Le marbrier, stupéfait, n’ayant jamais eu une pareille demande, ni entendu les mots «tamazight, amazigh » et encore moins le mot « tifinagh », me fit part de son incompréhension et de sa totale ignorance.
Mais il accepta à la seule condition, pour le motif de son ignorance totale quant à la maîtrise de cette « autre écriture », de tout écrire moi-même au crayon sur l’une des faces de cette plaque funéraire afin qu’il puisse lui, les graver après. Quant à la partie en arabe il s’en occuperait tout seul. A la gravure, il ajoutera une dorure afin d’embellir la plaque.

Certes, cette écriture amazighe ancestrale appelée tifinagh était méconnue en Algérie, mise à part son usage courant chez nos compatriotes Amazighs du Sud, lesquels l’ont, heureusement, sauvegardée. L’Académie Berbère, association fondée en France par, entre autres, Mohand Arab BESSAOUD, Saïd HANOUZ et Marguerite-Taos AMROUCHE, nous la transmettra ensuite. Cela se justifiait, par conséquent, de la part du marbrier.

En plus de mon désir de rendre hommage, par cette plaque funéraire, à ma défunte très chère grand-mère, je voulais, aussi, exprimer symboliquement, notre ouverture culturelle et linguistique et ce, par la forme d’un livre ouvert écrit dans nos deux langues en usage en Algérie : l’amazigh et l’arabe.
N’est-ce pas l’une des preuves indéniables et irréfutables que notre revendication au droit d’écrire en amazigh ne signifiait pas le rejet de l’arabe, imposé comme langue unique par le Pouvoir dictatorial, ni encore moins porter atteinte à l’intégrité de notre Pays, entres autres accusations absurdes, abjectes, calomnieuses, fallacieuses et stupides?
Et ce, pour nous faire subir des tortures et des incarcérations pour des morts lentes, voire des morts subites. Comme l’avait si bien écrit, le grand écrivain, l’intellectuel révolté, Kateb Yacine, dans sa préface à l’ouvrage, Histoire de ma vie, de Fadhma Aït Mansour : « Trop de parâtres exclusifs ont écumé notre patrie, trop de prêtres de toutes religions, trop d’envahissements de tout acabit se sont donné pour mission de dénaturer notre peuple, en l’empoisonnant jusqu’au fond de l’âme, en tarissant ses plus belles sources, en proscrivant sa langue ou ses dialectes et en lui arrachant jusqu’à ses orphelins.»

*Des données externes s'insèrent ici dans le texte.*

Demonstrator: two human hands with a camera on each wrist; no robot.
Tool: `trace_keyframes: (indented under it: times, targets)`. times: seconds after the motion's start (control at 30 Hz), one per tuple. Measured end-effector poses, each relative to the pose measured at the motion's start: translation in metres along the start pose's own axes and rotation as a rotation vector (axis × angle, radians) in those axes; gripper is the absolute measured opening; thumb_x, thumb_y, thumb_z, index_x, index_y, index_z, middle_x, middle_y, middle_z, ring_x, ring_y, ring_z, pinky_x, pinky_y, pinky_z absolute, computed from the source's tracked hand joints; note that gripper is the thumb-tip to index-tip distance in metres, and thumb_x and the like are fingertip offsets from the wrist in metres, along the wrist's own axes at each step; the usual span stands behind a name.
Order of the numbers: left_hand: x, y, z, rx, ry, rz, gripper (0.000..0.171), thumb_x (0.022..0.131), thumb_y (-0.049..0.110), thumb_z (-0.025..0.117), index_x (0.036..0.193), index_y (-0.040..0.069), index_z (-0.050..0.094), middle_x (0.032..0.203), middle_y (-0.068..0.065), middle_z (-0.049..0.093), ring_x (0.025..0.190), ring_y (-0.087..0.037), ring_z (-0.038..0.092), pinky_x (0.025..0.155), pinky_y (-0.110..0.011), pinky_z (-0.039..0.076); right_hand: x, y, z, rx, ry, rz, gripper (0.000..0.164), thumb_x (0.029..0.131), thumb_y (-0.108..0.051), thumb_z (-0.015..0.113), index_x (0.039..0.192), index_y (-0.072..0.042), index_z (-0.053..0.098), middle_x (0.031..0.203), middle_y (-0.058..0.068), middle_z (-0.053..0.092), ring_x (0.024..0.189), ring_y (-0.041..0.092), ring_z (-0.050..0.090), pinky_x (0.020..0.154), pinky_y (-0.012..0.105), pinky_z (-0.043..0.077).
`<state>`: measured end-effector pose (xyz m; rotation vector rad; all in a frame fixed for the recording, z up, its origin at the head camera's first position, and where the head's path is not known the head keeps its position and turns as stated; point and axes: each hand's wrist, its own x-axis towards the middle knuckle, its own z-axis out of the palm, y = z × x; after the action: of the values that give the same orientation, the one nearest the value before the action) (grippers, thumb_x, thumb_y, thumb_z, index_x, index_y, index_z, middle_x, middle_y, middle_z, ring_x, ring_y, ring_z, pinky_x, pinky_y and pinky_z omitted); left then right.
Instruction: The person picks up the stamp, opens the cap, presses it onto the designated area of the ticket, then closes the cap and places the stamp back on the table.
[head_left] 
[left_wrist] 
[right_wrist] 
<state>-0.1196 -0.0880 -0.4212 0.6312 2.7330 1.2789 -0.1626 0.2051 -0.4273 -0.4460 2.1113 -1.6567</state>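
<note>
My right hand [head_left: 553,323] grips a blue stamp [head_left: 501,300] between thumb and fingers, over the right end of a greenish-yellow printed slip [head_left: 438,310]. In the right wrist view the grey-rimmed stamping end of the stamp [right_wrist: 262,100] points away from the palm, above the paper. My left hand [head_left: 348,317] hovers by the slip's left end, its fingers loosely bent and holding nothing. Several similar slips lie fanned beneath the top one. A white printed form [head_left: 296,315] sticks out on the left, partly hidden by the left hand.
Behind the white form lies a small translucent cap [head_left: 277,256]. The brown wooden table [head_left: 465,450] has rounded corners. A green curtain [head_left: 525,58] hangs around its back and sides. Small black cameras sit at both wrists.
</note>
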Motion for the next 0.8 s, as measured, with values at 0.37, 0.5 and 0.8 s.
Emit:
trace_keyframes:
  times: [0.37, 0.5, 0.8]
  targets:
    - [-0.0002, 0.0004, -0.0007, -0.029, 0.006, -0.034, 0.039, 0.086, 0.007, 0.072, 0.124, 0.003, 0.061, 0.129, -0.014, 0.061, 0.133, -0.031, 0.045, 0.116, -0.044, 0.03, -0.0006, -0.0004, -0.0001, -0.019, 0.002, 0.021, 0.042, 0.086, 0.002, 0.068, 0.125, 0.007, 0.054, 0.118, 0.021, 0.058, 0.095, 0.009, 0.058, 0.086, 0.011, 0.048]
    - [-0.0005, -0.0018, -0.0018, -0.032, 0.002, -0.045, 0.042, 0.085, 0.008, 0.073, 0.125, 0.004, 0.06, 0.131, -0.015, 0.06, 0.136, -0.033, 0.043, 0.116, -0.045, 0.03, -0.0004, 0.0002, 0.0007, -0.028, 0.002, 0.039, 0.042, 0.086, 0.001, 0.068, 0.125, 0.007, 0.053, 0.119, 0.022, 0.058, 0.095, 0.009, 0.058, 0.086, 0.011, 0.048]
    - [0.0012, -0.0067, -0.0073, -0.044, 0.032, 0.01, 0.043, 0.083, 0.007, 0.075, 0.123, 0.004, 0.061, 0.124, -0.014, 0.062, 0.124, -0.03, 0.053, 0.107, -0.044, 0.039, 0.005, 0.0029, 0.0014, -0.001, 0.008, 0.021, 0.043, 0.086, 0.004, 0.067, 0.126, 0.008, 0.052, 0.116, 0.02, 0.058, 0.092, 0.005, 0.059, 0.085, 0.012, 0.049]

En nous privant de notre identité naturelle, historique et légitime, c’est-à-dire notre amazighité, puis de jouir pleinement de notre patrimoine linguistique et culturel, en plus de la privation totale de notre liberté d’expression et de la démocratie, pour lesquelles plus d’un million et demi d’Amazighs de notre Pays, l’Algérie, avaient donné leurs vies. Les minables tenants de ce Pouvoir illégal, illégitime, postindépendance, manifesteront ainsi leur amazighophobie, leur déni identitaire, leur négation de nos communes racines.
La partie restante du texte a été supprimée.